▶ **What is being asked**
This task is to restate all of the entries exactly.

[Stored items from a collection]
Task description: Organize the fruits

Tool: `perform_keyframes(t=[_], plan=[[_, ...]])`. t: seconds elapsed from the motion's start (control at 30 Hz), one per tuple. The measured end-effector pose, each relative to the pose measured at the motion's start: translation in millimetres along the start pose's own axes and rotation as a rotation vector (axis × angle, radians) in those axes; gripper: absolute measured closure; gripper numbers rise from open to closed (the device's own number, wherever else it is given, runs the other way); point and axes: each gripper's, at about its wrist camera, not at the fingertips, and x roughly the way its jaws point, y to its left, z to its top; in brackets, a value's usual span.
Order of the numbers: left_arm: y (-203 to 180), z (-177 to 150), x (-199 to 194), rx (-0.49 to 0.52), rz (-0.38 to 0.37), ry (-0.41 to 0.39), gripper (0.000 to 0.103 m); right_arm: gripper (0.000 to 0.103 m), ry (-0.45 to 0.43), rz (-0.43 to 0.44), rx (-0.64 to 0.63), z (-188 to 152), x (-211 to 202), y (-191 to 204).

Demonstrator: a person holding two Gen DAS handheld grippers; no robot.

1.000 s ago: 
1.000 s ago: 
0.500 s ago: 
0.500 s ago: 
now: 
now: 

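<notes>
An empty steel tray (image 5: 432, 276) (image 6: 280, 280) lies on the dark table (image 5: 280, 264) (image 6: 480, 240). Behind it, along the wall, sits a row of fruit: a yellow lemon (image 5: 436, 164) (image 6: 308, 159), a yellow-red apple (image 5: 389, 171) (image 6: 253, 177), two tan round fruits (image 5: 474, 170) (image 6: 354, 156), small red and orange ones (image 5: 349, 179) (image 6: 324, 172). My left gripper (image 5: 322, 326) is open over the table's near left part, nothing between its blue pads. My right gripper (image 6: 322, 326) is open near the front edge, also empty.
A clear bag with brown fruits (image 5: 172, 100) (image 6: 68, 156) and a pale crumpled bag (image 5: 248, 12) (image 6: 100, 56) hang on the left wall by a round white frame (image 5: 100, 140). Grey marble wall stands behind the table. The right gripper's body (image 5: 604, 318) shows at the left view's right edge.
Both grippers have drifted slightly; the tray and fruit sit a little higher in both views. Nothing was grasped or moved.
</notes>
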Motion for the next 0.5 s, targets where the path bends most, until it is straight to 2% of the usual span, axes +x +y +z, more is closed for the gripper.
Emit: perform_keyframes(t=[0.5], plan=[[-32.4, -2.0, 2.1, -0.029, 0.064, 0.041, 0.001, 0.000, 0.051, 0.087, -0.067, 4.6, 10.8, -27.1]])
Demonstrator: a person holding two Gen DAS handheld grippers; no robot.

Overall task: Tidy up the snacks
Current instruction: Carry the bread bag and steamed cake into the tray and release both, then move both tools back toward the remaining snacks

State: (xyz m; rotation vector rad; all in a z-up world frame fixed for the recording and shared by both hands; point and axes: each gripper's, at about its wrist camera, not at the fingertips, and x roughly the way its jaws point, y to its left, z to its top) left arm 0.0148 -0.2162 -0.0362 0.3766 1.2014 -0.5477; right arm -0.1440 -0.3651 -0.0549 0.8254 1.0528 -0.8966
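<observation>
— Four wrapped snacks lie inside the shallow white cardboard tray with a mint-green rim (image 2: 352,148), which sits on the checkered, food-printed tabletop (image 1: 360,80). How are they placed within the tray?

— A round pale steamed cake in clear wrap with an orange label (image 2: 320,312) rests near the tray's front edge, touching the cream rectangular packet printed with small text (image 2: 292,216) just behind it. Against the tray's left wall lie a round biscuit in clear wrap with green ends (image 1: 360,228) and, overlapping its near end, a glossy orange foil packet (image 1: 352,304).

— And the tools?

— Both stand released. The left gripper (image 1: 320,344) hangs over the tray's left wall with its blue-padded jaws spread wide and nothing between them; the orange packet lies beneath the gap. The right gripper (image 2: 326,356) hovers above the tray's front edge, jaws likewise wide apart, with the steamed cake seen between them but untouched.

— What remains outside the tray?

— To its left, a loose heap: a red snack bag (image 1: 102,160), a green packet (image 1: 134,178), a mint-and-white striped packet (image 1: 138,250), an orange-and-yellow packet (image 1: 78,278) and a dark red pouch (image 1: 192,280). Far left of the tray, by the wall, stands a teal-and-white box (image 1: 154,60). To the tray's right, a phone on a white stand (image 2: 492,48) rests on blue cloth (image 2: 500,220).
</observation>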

▶ **Answer to this exercise**
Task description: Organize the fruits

Tool: `perform_keyframes(t=[_], plan=[[_, ...]])`. t: seconds elapsed from the motion's start (control at 30 Hz), one per tuple. The measured end-effector pose, each relative to the pose measured at the motion's start: translation in millimetres along the start pose's own axes and rotation as a rotation vector (axis × angle, radians) in those axes; gripper: absolute measured closure; gripper numbers rise from open to closed (the device's own number, wherever else it is given, runs the other way); point and axes: each gripper's, at about its wrist camera, not at the fingertips, and x roughly the way its jaws point, y to its left, z to its top; in brackets, a value's usual span.
Order of the numbers: left_arm: y (-203 to 180), z (-177 to 150), x (-199 to 194), rx (-0.49 to 0.52), rz (-0.38 to 0.37), ry (-0.41 to 0.39), gripper (0.000 to 0.103 m); right_arm: gripper (0.000 to 0.103 m), ry (-0.45 to 0.43), rz (-0.43 to 0.44), rx (-0.64 to 0.63), z (-188 to 152), x (-211 to 202), y (-191 to 204).

Demonstrator: a person holding two Gen DAS handheld grippers; no robot.

1.000 s ago: 
1.000 s ago: 
0.500 s ago: 
0.500 s ago: 
now: 
now: 

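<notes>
An empty steel tray (image 5: 432, 276) (image 6: 280, 280) lies on the dark table (image 5: 280, 264) (image 6: 480, 240). Behind it, along the wall, sits a row of fruit: a yellow lemon (image 5: 436, 164) (image 6: 308, 159), a yellow-red apple (image 5: 389, 171) (image 6: 253, 177), two tan round fruits (image 5: 474, 170) (image 6: 354, 156), small red and orange ones (image 5: 349, 179) (image 6: 324, 172). My left gripper (image 5: 322, 326) is open over the table's near left part, nothing between its blue pads. My right gripper (image 6: 322, 326) is open near the front edge, also empty.
A clear bag with brown fruits (image 5: 172, 100) (image 6: 68, 156) and a pale crumpled bag (image 5: 248, 12) (image 6: 100, 56) hang on the left wall by a round white frame (image 5: 100, 140). Grey marble wall stands behind the table. The right gripper's body (image 5: 604, 318) shows at the left view's right edge.
Both grippers have drifted slightly; the tray and fruit sit a little higher in both views. Nothing was grasped or moved.
</notes>
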Motion for the next 0.5 s, targets where the path bends most, until it is straight to 2% of the usual span, axes +x +y +z, more is closed for the gripper.
Emit: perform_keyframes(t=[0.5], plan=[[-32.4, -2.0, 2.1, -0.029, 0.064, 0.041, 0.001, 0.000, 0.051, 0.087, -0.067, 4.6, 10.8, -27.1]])
Demonstrator: a person holding two Gen DAS handheld grippers; no robot.

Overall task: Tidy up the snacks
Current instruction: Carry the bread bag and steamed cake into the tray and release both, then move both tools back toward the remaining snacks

State: (xyz m; rotation vector rad; all in a z-up world frame fixed for the recording and shared by both hands; point and axes: each gripper's, at about its wrist camera, not at the fingertips, and x roughly the way its jaws point, y to its left, z to its top) left arm 0.0148 -0.2162 -0.0362 0.3766 1.2014 -0.5477; right arm -0.1440 -0.3651 -0.0549 0.8254 1.0528 -0.8966
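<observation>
— Four wrapped snacks lie inside the shallow white cardboard tray with a mint-green rim (image 2: 352,148), which sits on the checkered, food-printed tabletop (image 1: 360,80). How are they placed within the tray?

— A round pale steamed cake in clear wrap with an orange label (image 2: 320,312) rests near the tray's front edge, touching the cream rectangular packet printed with small text (image 2: 292,216) just behind it. Against the tray's left wall lie a round biscuit in clear wrap with green ends (image 1: 360,228) and, overlapping its near end, a glossy orange foil packet (image 1: 352,304).

— And the tools?

— Both stand released. The left gripper (image 1: 320,344) hangs over the tray's left wall with its blue-padded jaws spread wide and nothing between them; the orange packet lies beneath the gap. The right gripper (image 2: 326,356) hovers above the tray's front edge, jaws likewise wide apart, with the steamed cake seen between them but untouched.

— What remains outside the tray?

— To its left, a loose heap: a red snack bag (image 1: 102,160), a green packet (image 1: 134,178), a mint-and-white striped packet (image 1: 138,250), an orange-and-yellow packet (image 1: 78,278) and a dark red pouch (image 1: 192,280). Far left of the tray, by the wall, stands a teal-and-white box (image 1: 154,60). To the tray's right, a phone on a white stand (image 2: 492,48) rests on blue cloth (image 2: 500,220).
</observation>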

This answer has been written out in full.